Doch diese komplexe Struktur ist mehr als nur ein einfaches visuelles Überwachungssystem. Sie besitzt eine Reihe außergewöhnlicher Eigenschaften, durch die sie sich hervorragend für Anwendungsfälle eignet, in denen der Zugang zur Prüfumgebung Schwierigkeiten bereitet. So ist sie beispielsweise aufgrund ihrer Strahlungsfestigkeit und Wasserdichtigkeit problemlos auch unter Bedingungen einsetzbar, in denen harte Strahlung herrscht, und zwar gleichermaßen in Luft wie auch unter Wasser.

Daneben zeichnet sie sich durch eine außergewöhnliche Temperaturstabilität aus und kann deshalb auch im Hoch- und Niedertemperaturbereich eingesetzt werden. Die Apparatur ist hermetisch dicht und daher nicht nur unter Wasser verwendbar, sondern auch in aggressiven Medien wie z.B. korrosiven Substanzen oder chemischen Wirkstoffen. Die Apparatur wurde bereits zur vorbeugenden Kontrolle während eines ernsthaften Störfalls in einer Wiederaufbereitungsanlage für Kernbrennstoffe eingesetzt.

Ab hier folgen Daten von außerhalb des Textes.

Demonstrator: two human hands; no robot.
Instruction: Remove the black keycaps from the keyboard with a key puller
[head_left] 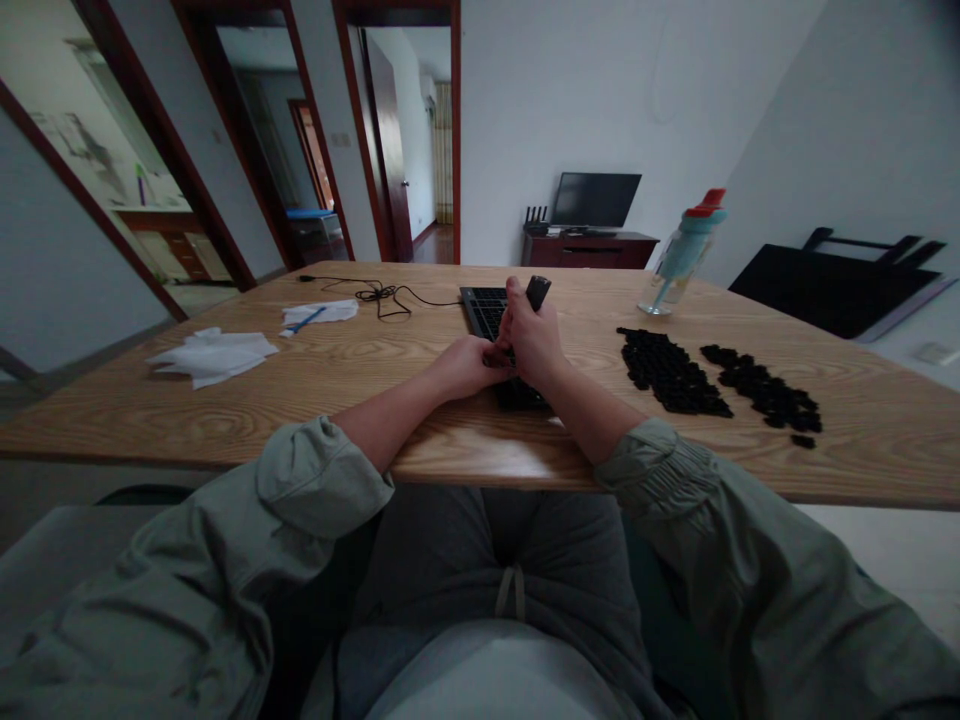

Anwendungsmöglichkeiten für diese hoch spezialisierte Technologie finden sich auch in vielen Bereichen der visuellen Kontrolle von Kernreaktoren und insbesondere RBMK-Reaktoren. (Die Abkürzung RBMK steht für Reaktor Bolschoj Moschnostij Kanalnij, was so viel wie "Reaktor großer Leistung mit Kanälen" bedeutet und einen Reaktor vom "Tschernobyl"-Typ bezeichnet.) Letztere sind wassergekühlte und graphitmoderierte Druckwasserreaktoren mit einzelnen Brennelementkanälen. Für solche Reaktoren könnte dieses optische System für die sorgfältige Überwachung der internen Instrumente, der Prozesskanal-Oberflächen, der genauen Graphitstruktur und der Metallkonstruktion Anwendung finden.

Darüber hinaus könnte das Überwachungssystem für Untersuchungen zum Zustand von Brennelementgruppen und/oder für die Überwachung technischer Maßnahmen bei Reparaturen an Reaktoren aller Art eingesetzt werden. Der Hersteller bietet auch Supportdienstleistungen wie z.B. die Qualitätssicherung und Schulungsmaßnahmen in den Betriebsstätten des Anwenders an. Gesucht sind Kooperationsabkommen für eine gemeinschaftliche Nutzung und weitere Verbesserungen des Systems.